Out on the staircase his feet could be heard to clatter in rapid descent, although his relief was actually mixed with a large measure of regret at having left without making any arrangements or even an appointment with Nur for the interview he still hoped passionately to record. The question was – where, and how? Perhaps it was as well he was giving himself time to ponder the matter. It was quite obvious that the recording could not be done in this house: even if the begum were genuinely ill, she would somehow become aware, her long needle-like nose would make her aware, of what she would definitely consider an act of treason and no doubt she would find some scandalous way to sabotage it.
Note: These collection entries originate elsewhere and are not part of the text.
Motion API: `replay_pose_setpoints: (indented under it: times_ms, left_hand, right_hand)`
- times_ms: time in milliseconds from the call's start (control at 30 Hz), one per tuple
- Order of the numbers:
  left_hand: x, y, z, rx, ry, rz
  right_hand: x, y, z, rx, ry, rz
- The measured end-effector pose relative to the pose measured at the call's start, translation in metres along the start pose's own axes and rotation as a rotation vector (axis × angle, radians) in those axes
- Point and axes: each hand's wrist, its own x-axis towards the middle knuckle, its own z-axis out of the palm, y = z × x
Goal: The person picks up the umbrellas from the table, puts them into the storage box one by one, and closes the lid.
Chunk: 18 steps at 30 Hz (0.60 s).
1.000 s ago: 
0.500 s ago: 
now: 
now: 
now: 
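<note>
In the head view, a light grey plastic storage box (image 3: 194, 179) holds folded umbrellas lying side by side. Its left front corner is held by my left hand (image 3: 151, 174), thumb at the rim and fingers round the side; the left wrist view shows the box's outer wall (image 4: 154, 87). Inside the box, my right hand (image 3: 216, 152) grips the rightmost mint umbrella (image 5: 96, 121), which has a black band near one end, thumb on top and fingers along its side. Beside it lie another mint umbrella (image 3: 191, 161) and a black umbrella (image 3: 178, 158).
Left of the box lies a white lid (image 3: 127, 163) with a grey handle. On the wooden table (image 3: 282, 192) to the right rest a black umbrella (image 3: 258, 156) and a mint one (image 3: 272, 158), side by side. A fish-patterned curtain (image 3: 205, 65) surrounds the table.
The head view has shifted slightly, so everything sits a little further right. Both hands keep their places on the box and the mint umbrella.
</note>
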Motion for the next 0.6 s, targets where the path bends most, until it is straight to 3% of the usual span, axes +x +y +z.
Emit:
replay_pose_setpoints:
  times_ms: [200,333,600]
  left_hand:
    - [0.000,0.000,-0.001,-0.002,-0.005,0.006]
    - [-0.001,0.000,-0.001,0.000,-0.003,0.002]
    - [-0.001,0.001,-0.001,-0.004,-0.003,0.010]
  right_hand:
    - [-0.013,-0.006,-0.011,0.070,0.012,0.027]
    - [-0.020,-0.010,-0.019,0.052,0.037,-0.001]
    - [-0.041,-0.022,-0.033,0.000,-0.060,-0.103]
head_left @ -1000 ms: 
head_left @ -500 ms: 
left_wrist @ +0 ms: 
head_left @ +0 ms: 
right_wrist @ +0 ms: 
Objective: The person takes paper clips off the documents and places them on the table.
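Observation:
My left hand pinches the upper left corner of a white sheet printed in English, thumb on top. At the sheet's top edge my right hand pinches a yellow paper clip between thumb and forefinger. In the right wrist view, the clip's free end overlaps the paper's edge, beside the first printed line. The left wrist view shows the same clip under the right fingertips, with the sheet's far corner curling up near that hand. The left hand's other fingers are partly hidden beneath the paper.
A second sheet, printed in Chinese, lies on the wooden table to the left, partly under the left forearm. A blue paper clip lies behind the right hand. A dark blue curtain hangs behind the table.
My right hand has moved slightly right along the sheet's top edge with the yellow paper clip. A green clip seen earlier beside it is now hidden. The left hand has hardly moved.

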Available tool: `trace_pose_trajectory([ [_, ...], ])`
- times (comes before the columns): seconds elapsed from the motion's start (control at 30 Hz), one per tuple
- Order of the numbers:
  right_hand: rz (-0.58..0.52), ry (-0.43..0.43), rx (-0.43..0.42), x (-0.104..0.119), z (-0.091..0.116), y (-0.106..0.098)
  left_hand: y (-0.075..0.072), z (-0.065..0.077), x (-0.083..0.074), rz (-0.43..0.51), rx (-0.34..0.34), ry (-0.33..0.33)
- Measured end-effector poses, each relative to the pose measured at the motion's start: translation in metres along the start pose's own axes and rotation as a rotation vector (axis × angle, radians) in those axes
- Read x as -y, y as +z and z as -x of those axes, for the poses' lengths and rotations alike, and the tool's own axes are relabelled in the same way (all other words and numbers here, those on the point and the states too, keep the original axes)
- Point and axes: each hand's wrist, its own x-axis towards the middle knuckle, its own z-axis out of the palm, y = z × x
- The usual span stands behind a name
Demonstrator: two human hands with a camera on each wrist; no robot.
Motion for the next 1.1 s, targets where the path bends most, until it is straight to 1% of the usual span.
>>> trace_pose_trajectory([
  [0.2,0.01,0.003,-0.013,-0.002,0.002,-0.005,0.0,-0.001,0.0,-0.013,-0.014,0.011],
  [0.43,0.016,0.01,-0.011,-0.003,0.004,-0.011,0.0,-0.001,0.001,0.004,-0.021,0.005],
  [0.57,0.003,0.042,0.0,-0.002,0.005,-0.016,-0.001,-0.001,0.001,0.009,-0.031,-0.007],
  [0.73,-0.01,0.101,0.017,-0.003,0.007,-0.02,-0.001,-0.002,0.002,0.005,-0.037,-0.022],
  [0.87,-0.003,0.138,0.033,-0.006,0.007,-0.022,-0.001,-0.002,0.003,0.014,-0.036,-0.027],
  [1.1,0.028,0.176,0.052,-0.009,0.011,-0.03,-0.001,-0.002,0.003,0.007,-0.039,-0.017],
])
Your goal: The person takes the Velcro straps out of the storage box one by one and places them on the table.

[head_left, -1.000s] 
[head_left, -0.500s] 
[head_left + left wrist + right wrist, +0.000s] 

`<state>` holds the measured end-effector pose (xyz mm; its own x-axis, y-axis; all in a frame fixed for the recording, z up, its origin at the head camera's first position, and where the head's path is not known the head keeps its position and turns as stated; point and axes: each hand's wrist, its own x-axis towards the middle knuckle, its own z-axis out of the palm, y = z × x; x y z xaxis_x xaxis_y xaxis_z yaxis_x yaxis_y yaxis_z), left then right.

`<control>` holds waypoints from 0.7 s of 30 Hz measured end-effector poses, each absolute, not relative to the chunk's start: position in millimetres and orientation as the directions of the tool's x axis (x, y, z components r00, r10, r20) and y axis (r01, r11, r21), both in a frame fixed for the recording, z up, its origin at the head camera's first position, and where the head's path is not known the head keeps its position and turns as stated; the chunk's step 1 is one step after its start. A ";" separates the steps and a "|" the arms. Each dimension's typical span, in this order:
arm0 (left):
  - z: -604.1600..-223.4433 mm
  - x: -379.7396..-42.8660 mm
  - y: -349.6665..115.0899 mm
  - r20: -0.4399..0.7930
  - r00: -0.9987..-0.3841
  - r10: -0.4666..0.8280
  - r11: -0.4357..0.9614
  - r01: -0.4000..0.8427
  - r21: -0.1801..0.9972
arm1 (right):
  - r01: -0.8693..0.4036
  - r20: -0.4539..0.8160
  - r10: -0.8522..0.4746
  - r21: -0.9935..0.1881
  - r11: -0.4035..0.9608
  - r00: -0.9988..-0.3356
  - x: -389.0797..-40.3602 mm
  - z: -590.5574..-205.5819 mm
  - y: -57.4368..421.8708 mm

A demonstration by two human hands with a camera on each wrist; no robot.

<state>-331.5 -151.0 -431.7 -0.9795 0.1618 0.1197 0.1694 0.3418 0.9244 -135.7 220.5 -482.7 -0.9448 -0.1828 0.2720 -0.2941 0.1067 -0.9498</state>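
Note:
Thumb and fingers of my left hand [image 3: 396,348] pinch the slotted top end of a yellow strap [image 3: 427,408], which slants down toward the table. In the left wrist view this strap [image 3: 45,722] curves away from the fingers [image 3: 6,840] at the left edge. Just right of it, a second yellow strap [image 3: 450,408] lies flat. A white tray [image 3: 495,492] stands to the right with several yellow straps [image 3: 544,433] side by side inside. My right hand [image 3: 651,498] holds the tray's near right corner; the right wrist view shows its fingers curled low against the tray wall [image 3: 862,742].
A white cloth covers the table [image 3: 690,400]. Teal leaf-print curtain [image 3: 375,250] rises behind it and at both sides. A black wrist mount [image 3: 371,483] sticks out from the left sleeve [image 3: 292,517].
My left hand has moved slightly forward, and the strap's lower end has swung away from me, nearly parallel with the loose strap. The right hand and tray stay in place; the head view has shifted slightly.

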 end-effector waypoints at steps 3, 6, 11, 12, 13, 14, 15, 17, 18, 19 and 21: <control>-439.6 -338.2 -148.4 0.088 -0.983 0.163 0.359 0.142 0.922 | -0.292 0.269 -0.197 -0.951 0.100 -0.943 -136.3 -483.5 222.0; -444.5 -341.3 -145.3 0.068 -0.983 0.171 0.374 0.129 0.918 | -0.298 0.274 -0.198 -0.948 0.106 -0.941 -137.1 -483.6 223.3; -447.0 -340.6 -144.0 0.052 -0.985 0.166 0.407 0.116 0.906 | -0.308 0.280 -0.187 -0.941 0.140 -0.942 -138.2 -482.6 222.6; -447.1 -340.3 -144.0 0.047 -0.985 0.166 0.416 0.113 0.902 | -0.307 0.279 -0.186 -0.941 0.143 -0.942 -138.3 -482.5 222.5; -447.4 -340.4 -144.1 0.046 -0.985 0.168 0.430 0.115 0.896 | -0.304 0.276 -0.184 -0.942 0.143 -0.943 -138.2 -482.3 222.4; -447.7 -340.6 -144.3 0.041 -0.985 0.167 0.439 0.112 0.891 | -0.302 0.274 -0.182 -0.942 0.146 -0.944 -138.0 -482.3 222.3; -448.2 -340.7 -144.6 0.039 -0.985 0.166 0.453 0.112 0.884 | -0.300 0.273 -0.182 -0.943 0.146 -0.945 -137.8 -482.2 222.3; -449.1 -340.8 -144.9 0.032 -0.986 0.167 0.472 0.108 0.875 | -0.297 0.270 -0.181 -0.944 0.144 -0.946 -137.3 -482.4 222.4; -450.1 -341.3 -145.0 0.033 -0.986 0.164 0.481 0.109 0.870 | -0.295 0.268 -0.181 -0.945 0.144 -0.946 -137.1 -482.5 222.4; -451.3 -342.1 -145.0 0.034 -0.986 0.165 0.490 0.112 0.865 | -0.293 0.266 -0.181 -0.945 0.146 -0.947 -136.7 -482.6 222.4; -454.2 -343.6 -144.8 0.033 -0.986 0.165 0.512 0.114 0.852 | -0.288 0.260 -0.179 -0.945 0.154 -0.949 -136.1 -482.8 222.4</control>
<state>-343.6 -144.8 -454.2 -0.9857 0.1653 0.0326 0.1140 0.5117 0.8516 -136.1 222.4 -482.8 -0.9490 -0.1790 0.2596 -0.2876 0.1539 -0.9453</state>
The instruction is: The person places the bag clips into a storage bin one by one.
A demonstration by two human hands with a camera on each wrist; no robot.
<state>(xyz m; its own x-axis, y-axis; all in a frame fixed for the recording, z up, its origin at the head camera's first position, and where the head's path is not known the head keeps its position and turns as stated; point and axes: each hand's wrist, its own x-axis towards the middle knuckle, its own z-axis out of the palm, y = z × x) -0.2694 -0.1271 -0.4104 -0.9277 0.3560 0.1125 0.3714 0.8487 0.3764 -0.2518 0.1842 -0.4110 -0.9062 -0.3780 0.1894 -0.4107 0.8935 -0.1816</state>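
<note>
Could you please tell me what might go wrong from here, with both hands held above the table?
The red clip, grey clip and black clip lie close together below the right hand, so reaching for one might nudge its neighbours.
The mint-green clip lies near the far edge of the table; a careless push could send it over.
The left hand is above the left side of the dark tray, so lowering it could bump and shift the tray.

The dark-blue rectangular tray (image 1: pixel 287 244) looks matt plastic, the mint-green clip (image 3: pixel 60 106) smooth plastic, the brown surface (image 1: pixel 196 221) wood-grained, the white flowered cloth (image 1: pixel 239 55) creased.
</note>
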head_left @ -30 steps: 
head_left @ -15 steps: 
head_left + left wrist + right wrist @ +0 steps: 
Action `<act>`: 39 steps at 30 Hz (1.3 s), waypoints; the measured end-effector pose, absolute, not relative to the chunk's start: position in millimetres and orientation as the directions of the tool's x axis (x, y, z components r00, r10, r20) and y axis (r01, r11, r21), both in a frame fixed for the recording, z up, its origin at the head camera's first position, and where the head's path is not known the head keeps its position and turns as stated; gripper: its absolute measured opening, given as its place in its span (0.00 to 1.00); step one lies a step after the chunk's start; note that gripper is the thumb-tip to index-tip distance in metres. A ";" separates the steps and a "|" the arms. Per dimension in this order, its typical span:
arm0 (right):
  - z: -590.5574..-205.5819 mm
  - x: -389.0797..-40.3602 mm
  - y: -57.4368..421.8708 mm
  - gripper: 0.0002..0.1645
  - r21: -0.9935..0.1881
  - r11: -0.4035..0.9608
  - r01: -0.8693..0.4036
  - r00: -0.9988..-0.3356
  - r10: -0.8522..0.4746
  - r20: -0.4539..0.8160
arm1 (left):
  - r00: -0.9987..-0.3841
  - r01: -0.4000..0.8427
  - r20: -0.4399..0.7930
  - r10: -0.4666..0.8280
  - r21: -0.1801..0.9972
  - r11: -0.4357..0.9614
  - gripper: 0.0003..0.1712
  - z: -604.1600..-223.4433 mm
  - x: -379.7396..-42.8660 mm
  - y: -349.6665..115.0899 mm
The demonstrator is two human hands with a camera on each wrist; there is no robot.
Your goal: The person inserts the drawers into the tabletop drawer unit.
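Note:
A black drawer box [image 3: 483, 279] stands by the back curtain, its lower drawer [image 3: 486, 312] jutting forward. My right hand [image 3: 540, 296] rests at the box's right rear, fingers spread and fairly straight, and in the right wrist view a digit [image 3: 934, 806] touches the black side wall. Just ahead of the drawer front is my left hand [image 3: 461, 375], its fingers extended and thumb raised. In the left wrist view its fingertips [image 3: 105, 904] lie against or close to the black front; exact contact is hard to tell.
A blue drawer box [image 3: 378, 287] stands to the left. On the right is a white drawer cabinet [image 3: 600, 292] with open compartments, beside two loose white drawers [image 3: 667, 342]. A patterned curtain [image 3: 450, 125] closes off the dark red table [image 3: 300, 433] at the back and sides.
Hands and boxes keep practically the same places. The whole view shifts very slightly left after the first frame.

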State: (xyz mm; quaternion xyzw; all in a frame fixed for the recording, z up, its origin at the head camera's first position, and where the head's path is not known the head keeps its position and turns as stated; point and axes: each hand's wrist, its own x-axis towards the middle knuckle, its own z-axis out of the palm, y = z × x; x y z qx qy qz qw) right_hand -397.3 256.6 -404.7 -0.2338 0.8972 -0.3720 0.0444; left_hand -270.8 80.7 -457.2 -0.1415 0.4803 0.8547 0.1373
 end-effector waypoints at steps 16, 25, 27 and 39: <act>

So he must somehow spirit Nur away, and take him elsewhere – to Murad’s office? Murad’s house? – and arrange for the recording to be done there. Deven had still enough wits left about him to realize that this was an opportunity no poetry lover, still less a lecturer hoping for a promotion or at least a confirmation, could possibly forgo. Only the practical details of arranging such a session – or a series of such sessions – remained. Nur, whom he had never seen outside the walls of his house, had to be bodily transported out of it, and that too invisibly, without the venomous begum observing it … Deven chewed his lip and clutched his fists to his sides, worrying. Might Siddiqui, that resourceful little bird with the black, bright eye, come to his aid once more?